[PROBLEM TO SOLVE] Looking at each line of the data below, tally those that contain the word "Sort" and give only the total.

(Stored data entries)
___

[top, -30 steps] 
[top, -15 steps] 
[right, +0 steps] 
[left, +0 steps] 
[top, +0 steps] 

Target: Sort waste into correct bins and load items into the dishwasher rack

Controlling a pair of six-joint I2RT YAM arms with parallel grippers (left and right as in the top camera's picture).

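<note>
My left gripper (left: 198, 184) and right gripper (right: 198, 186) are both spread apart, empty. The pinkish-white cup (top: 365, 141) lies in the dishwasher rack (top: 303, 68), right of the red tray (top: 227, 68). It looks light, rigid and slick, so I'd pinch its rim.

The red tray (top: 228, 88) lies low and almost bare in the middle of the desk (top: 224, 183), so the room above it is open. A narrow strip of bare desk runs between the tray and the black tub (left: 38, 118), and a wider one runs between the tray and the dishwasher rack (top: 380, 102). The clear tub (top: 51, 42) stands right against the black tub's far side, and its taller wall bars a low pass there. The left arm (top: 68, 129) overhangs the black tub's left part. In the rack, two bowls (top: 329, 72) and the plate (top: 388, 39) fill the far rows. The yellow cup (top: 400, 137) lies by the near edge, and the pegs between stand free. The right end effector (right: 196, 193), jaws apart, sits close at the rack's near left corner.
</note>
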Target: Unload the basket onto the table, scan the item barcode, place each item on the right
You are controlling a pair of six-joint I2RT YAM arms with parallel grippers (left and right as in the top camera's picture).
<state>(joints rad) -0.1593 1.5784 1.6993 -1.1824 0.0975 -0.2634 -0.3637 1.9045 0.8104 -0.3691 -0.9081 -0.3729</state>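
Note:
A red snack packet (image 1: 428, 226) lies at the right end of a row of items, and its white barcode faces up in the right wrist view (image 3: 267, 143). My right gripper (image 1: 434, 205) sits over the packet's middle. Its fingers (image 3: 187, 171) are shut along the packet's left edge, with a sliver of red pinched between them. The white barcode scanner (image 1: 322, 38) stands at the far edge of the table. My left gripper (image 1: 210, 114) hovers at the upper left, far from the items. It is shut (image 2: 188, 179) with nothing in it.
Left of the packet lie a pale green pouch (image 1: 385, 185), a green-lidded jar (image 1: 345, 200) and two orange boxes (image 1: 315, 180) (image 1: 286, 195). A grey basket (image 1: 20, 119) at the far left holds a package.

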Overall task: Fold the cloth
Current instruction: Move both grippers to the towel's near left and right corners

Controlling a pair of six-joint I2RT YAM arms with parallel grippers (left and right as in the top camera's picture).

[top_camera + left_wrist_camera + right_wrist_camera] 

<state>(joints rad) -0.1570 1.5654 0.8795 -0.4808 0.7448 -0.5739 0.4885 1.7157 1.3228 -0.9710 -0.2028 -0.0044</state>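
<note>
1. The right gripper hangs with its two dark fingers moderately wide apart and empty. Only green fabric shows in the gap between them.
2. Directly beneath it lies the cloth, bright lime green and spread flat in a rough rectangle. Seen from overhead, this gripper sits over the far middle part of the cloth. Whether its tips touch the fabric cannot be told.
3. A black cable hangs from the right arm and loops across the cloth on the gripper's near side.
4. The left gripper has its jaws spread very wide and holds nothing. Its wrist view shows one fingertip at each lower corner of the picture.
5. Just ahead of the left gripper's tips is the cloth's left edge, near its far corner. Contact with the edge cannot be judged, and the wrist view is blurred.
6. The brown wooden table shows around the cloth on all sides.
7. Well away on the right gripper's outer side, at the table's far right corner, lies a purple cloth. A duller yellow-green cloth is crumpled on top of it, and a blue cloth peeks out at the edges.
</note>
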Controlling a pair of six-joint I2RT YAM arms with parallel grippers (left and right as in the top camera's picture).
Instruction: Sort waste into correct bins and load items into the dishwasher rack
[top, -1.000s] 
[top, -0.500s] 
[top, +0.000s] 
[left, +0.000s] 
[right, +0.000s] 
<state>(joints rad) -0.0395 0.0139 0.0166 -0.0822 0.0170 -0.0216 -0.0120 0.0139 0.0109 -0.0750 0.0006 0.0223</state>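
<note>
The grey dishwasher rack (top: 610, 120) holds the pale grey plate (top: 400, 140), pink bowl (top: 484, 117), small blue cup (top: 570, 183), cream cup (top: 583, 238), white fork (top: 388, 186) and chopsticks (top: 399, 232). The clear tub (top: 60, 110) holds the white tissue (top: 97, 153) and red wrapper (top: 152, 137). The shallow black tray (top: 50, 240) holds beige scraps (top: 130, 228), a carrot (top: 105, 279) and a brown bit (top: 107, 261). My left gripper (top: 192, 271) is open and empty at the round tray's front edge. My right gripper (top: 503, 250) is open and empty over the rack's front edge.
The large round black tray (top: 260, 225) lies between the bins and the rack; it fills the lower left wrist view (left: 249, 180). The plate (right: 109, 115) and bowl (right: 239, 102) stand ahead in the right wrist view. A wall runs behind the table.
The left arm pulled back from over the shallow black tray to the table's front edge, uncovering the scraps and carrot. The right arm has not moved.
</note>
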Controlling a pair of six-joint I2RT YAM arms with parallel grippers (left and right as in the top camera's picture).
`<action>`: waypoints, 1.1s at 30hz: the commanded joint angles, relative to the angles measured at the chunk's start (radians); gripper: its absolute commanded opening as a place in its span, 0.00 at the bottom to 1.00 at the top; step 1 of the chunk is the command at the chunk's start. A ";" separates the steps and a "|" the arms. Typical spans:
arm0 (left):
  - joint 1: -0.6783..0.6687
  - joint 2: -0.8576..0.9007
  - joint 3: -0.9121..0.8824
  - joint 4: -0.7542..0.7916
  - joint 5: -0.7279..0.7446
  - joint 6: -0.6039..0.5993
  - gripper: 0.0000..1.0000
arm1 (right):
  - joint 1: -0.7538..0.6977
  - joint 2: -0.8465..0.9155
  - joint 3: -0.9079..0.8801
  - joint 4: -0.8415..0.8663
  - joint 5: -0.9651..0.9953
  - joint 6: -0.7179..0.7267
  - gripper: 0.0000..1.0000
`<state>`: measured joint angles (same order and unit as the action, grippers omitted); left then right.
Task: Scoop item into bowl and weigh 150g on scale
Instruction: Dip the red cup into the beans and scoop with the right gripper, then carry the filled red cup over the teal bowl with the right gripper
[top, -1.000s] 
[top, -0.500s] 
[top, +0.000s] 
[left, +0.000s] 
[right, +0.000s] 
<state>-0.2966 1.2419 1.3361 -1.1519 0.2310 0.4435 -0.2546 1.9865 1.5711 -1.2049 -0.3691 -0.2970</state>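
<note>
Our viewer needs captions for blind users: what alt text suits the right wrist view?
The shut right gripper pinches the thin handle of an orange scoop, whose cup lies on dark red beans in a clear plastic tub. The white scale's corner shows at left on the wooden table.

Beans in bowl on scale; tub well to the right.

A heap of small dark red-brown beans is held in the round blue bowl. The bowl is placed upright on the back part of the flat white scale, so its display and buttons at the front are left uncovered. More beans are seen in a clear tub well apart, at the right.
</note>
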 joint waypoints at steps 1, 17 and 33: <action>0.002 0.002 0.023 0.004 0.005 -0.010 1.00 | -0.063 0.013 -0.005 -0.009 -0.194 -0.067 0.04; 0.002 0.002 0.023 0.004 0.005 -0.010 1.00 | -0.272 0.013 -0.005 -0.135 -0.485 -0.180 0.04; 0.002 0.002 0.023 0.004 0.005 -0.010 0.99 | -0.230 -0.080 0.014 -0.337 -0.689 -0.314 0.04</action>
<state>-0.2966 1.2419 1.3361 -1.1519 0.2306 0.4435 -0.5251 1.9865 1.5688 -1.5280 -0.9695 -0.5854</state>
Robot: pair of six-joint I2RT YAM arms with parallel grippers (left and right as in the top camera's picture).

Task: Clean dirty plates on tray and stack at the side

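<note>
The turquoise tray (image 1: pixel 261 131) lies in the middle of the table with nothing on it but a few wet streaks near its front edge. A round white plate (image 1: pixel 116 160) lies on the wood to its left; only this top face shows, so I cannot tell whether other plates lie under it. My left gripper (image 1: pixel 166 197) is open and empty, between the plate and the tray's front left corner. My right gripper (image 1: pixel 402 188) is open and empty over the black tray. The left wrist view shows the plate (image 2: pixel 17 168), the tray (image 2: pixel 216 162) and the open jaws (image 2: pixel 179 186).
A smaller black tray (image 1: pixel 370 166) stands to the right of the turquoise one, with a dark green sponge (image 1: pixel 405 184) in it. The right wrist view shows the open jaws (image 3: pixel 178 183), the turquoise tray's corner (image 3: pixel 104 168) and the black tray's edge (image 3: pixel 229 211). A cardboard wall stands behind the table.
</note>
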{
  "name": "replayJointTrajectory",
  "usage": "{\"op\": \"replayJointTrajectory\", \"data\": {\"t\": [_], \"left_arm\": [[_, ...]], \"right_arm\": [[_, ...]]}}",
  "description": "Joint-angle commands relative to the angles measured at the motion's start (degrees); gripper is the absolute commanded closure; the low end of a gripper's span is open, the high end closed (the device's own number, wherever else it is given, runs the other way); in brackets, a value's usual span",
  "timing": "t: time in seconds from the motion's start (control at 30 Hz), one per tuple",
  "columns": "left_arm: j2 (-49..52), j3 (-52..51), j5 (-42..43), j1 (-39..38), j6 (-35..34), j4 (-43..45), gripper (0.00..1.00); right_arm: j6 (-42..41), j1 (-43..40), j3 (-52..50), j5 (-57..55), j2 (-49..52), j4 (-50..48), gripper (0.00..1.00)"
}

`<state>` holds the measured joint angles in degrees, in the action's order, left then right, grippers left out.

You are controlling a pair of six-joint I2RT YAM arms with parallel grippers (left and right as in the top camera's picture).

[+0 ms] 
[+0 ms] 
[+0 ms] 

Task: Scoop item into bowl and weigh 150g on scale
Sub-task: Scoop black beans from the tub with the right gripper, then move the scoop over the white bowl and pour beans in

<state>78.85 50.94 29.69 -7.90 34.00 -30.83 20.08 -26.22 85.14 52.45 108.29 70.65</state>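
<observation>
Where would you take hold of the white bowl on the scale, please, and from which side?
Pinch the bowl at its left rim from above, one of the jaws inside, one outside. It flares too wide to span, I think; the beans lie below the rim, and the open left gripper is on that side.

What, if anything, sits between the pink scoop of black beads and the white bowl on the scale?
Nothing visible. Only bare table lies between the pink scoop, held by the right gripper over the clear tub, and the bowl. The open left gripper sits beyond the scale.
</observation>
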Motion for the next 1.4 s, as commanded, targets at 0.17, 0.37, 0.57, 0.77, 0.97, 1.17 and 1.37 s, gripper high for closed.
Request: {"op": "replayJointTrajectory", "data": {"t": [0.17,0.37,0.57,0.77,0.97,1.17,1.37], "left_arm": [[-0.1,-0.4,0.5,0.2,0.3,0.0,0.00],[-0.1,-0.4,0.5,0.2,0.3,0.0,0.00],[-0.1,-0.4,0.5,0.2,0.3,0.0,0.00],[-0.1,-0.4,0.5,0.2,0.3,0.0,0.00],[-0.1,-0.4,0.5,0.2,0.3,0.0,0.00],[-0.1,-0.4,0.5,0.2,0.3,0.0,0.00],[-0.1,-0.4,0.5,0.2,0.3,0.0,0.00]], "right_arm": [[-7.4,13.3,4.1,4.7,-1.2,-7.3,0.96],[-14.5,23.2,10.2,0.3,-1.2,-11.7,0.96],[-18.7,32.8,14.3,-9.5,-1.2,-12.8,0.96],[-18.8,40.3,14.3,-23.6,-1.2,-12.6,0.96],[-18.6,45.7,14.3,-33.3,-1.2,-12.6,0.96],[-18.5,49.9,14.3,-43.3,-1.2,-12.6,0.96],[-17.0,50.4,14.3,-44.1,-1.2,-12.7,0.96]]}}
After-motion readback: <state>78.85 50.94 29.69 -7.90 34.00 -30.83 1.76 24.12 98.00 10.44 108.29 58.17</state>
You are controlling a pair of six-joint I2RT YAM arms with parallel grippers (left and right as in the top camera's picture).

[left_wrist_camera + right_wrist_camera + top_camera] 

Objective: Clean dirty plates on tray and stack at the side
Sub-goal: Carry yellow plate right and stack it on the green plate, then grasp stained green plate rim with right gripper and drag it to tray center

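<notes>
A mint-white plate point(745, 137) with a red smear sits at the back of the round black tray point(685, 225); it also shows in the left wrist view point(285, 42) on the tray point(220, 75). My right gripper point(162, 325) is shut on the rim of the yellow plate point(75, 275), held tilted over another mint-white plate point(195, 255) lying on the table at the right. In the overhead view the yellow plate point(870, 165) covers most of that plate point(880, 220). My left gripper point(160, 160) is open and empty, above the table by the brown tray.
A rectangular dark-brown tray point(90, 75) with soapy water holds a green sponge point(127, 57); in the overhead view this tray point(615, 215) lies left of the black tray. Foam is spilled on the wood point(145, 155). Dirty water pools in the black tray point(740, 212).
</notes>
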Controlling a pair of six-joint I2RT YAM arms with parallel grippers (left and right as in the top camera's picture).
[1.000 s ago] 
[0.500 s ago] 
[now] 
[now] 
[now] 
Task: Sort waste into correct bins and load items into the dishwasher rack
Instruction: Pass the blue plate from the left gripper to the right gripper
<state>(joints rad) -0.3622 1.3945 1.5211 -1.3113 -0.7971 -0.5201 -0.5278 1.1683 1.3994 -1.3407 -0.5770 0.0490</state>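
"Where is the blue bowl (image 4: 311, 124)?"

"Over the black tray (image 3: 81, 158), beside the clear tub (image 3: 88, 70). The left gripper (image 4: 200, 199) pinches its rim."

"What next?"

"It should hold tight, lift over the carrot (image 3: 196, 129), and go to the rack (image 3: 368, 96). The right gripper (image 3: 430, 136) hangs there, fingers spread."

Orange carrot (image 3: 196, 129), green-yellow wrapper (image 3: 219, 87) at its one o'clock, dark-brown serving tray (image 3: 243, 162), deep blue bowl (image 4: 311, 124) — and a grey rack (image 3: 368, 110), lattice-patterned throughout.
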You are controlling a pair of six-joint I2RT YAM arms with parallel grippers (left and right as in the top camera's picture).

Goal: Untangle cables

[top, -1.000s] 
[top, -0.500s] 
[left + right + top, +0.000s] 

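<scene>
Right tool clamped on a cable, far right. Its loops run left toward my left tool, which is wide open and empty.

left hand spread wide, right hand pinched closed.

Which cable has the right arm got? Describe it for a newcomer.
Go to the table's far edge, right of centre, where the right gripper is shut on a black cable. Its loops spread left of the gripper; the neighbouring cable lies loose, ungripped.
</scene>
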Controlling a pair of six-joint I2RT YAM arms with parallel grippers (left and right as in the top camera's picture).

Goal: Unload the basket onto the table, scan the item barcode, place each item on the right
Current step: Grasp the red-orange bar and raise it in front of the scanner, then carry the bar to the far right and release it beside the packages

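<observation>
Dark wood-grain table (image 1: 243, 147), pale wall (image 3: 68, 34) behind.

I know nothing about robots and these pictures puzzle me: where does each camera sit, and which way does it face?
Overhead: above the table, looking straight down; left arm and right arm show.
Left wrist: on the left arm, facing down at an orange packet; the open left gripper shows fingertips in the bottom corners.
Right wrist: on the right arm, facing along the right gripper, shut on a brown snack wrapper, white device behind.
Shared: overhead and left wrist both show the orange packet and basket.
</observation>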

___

[TASK OUTPUT] 3